Thanks for the reply, andy_dennie! Those are the instructions I worked off of. The VideoFileInput.cs example passes individual frames, but it still takes a sample rate as input and starts a coroutine at that rate rather than detecting new frames as they come in. In practice, setting that sample rate to be equal to the movie frame rate has resulted in more Affectiva outputs than frames in the movie, and I can’t tell which frames were analyzed more than once.

I think the ideal setup would be to advance the movie one frame, send that frame to Affectiva, then advance another frame. Do you know if there’s a way to do that?


Hi, yes, just decode the video yourself, then feed the Frames individually to the FrameDetector using the ProcessFrame method.


Hi andy_dennie - I think I’ve got it working! Unity’s VideoPlayer object has a StepForward method that I had missed earlier. Now the problem I’m encountering is that Affectiva’s original measure of Valence from the webcam stream is different from its measure of Valence from the same stream when it’s read back in as a video.

Any idea why this might be happening? I’m working off of Unity’s webcam and video examples. Since the 2nd frame above looks positive but the orig line is at neutral, I’m suspicious of the original webcam-processing code. Here’s my ProcessFrame() code for sending the original webcam stream to Affectiva and saving it to a video:

  Frame.Orientation orientation = Frame.Orientation.Upright;

  //dj[c] get frame
  var framePixels = cameraTexture.GetPixels32();
  var tFrame = Time.realtimeSinceStartup;

  //dj[c] Send frame to Affectiva
  Frame frame = new Frame(framePixels, cameraTexture.width, cameraTexture.height, orientation, tFrame);

  //dj[c] Send frame to movie file
  if (saveToFile)
      writerScript.write("t=" + tFrame + ", Frame=" + iFrame);

  // increment frame index
  iFrame = iFrame + 1;

Here’s my ProcessFrame() code for reading the movie back in and sending it to Affectiva during the replay:

  //A render texture is required to copy the pixels from the movie clip
  RenderTexture rt = RenderTexture.GetTemporary((int)movie.clip.width, (int)movie.clip.height, 0, RenderTextureFormat.ARGB32, RenderTextureReadWrite.Default, 1);
  //RenderTexture rt = RenderTexture.GetTemporary((int)movie.clip.width, (int)movie.clip.height, 0, RenderTextureFormat.ARGB32, RenderTextureReadWrite.Default, 1); = rt;

  //Copy the movie texture to the render texture
  Graphics.Blit(movie.texture, rt);

  //Read the render texture to our temporary texture
  t2d.ReadPixels(new Rect(0, 0, rt.width, rt.height), 0, 0);

  //apply the bytes

  //Send to the detector
  //Frame frame = new Frame(t2d.GetPixels32(), t2d.width, t2d.height, Frame.Orientation.Upright, Time.realtimeSinceStartup * movie.playbackSpeed);
  Frame frame = new Frame(t2d.GetPixels32(), t2d.width, t2d.height, Frame.Orientation.Upright, (float)(movie.frame * movie.clip.frameRate));
  print("Sent frame " + movie.frame);



Hmm.
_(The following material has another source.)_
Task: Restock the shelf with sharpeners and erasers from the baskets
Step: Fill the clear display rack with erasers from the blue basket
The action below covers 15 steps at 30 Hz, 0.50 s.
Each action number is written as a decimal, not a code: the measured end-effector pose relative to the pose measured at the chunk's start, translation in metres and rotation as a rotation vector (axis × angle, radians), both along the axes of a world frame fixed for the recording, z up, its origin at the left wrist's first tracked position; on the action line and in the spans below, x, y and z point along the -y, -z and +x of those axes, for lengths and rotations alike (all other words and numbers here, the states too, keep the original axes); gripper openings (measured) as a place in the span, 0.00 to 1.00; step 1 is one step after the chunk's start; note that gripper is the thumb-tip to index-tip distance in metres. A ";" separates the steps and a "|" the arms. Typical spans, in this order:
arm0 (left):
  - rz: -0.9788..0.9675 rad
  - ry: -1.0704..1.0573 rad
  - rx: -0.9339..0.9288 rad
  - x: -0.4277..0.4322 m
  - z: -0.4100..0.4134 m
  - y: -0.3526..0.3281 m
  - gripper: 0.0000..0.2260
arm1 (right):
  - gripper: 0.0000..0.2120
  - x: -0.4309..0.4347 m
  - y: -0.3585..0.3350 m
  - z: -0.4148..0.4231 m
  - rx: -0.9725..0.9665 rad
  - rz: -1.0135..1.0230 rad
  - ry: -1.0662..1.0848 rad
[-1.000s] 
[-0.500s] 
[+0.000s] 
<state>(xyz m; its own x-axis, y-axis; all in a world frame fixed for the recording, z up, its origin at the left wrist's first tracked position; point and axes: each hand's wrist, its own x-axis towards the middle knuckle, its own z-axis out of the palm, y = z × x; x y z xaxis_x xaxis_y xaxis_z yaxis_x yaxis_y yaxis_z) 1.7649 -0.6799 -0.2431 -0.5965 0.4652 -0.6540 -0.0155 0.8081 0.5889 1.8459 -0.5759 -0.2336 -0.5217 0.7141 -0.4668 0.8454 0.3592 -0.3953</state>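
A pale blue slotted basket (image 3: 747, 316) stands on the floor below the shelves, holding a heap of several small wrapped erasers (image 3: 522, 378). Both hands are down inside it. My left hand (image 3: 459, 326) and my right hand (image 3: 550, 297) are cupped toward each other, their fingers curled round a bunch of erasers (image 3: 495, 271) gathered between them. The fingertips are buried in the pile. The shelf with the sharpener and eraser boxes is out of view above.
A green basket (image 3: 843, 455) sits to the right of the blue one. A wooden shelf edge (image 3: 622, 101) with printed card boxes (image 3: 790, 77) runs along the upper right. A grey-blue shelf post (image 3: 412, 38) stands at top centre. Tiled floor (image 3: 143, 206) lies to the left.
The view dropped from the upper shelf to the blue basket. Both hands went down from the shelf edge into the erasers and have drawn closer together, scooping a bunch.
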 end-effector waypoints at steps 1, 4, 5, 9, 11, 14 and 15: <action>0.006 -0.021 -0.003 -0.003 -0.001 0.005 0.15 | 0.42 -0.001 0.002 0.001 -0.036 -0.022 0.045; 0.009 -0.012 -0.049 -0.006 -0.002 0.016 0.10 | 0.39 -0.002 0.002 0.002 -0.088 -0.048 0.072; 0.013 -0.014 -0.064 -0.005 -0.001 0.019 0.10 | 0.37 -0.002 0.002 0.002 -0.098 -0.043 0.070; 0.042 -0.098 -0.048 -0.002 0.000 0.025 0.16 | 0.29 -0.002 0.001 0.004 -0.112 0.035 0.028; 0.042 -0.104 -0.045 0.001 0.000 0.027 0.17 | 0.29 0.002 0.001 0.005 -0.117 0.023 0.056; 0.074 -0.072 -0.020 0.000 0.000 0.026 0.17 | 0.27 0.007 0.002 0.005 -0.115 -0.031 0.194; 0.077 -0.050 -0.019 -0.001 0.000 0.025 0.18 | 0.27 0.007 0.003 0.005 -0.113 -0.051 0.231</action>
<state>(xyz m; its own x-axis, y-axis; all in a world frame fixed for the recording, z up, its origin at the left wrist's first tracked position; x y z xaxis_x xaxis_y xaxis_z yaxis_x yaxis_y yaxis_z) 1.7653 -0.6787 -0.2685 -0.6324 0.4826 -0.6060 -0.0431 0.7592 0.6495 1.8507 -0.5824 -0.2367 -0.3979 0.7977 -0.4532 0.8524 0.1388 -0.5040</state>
Well, tough to say what’s causing this, but I’ll mention a few possibilities…

  • are you sure that the timestamps from the camera and the timestamps in the video file match up?
  • the detector may drop frames to keep up with the rate at which frames are being fed to it, so it could be that some frames processed from the camera feed are not processed from the video, or vice versa (however, if the timestamps for the processed frames line up, then that’s not an issue).
  • if the video resolution is different than the resolution of the frames from the camera, that might have some effect
  • the process of encoding to the video file format and then decoding back may have been “lossy”, such that the frames processed from the video are not identical to the frames from the camera


Thanks for these suggestions. I’ve checked the resolution, which does match. We’re using 1280x720 video with a large face - could the lossy compression make a big difference? For now, I’m focusing on timestamps. I’ve been trying to get the timestamps as reliable as possible by recording both the times when frames were sent to Affectiva and the times when results were received. Is there a way to get the frame time from within onImageResults (that is, the timestamp sent to detector.processFrame() along with that frame)? This would help me determine which frames were dropped when aligning with the replay.
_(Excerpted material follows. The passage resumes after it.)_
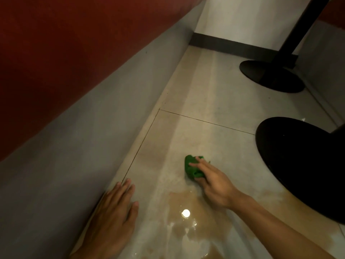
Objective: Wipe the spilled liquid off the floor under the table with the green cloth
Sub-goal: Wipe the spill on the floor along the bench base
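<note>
- The left hand (115, 212) lies flat, palm down, with straight fingers a little spread.
- The right hand (214, 186) is stretched forward, its fingers and thumb gripping the green cloth (191, 166).

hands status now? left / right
Left hand: open, flat on the floor, holding nothing.
Right hand: gripping the green cloth against the floor.

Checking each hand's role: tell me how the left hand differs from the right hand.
The left hand lies flat with fingers straight; the right hand grips the green cloth. The left hand holds nothing, beside the grey wall; the right hand is nearer the black table base. Both are down at the floor.
</note>
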Demonstrator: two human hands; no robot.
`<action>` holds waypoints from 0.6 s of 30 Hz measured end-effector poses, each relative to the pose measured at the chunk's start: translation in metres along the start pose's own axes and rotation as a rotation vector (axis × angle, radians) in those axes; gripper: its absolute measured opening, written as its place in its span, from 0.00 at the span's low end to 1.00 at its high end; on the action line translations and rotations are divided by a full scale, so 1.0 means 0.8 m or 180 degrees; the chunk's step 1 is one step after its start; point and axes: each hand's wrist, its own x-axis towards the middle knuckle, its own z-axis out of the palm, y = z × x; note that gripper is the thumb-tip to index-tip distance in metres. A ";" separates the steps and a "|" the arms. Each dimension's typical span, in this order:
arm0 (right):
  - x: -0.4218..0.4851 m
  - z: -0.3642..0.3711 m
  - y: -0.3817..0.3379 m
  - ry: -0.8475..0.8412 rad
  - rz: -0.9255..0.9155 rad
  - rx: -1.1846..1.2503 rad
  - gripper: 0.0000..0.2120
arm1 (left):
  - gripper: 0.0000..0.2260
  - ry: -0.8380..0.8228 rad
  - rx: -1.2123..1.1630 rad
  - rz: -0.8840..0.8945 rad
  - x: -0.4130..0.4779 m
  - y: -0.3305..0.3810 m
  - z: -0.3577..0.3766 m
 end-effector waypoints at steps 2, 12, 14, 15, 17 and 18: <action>-0.012 -0.010 -0.003 -0.0105 0.0081 0.0537 0.16 | 0.25 0.0021 0.0001 -0.0044 0.002 0.003 -0.001; 0.016 -0.076 0.086 0.1428 0.1343 0.0644 0.16 | 0.27 0.0036 0.0127 -0.0061 0.020 0.013 0.010; 0.038 -0.061 0.110 0.0989 0.1469 0.0211 0.18 | 0.26 0.0039 0.0181 -0.0071 0.020 0.013 0.011; 0.052 -0.051 0.114 0.0828 0.1444 0.0098 0.19 | 0.26 0.0050 0.0189 -0.0060 0.020 0.012 0.009; 0.081 -0.035 0.100 0.0730 0.1340 0.0067 0.21 | 0.25 0.0031 0.0162 -0.0029 0.021 0.009 0.007; 0.094 -0.028 0.085 0.0715 0.1214 0.0052 0.21 | 0.25 -0.0002 0.0152 -0.0031 0.021 0.008 0.006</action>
By calling ProcessFrame() from within FixedUpdate, I’ve gotten sampling to a pretty even 20Hz (see middle row below), so I was hopeful I could just use iFrame*frameRate as the timestamp sent to Affectiva in the replay. Do you think I need to read in the exact frame times from the original run’s log instead? (note that “movie(reported)” is the timestamps sent with webcam frames and “orig” is the times when image results were received.)
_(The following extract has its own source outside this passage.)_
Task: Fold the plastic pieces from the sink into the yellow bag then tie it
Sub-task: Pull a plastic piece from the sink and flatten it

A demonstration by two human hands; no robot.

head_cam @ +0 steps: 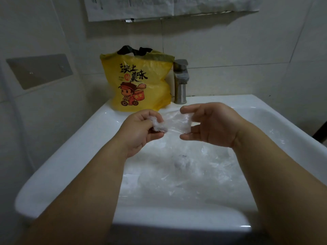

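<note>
Mid-frame, left hand (pixel 139 128) and right hand (pixel 210 124) each pinch one clear plastic piece (pixel 174 123); more plastic (pixel 203 174) in sink (pixel 70 156) blurs together, count unclear.

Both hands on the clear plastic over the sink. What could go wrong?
The thin plastic piece, stretched between left hand and right hand, could tear or slip.
The yellow bag stands unsupported on the sink ledge by the faucet; stuffing it could topple it.
Clear pieces in the basin are easily missed.
</note>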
The onImageResults callback includes a Frame parameter, and you can call getTimestamp() on that Frame. That may help you “line up” the frame results processed from the recorded video with the corresponding frame results processed from the camera stream


That would be helpful! I don’t see the frame parameter of onImageResults, though, just a dictionary with ints and faces. Is there a way to get the frame & timestamp from that?


Arg, sorry, my bad, I was looking at the C++ onImageResults signature. OK, that’s not going to work, then. Looking at your graphs above, ultimately that’s not the cause of your issue, but it might have been helpful.

Looking at your code above a little more, I notice that you’re not using tFrame when writing the frame to the video file, nor are you reading and using the frame timestamp from the recorded video file. Is there a way you could do that?


The MediaEncoder I’m using won’t write frame times to the video (it assumes a constant sampling rate). But I do write out the frame times to a log, and I could have the replay read those frame times back in.

As an alternative, I’m considering just trying to write out all Affectiva expressions & emotions in real-time, which we could maybe accomplish by analyzing/recording fewer frames per second, and doing away with the replay. Does this sound like an ok approach to you?


Yes, that sounds simpler.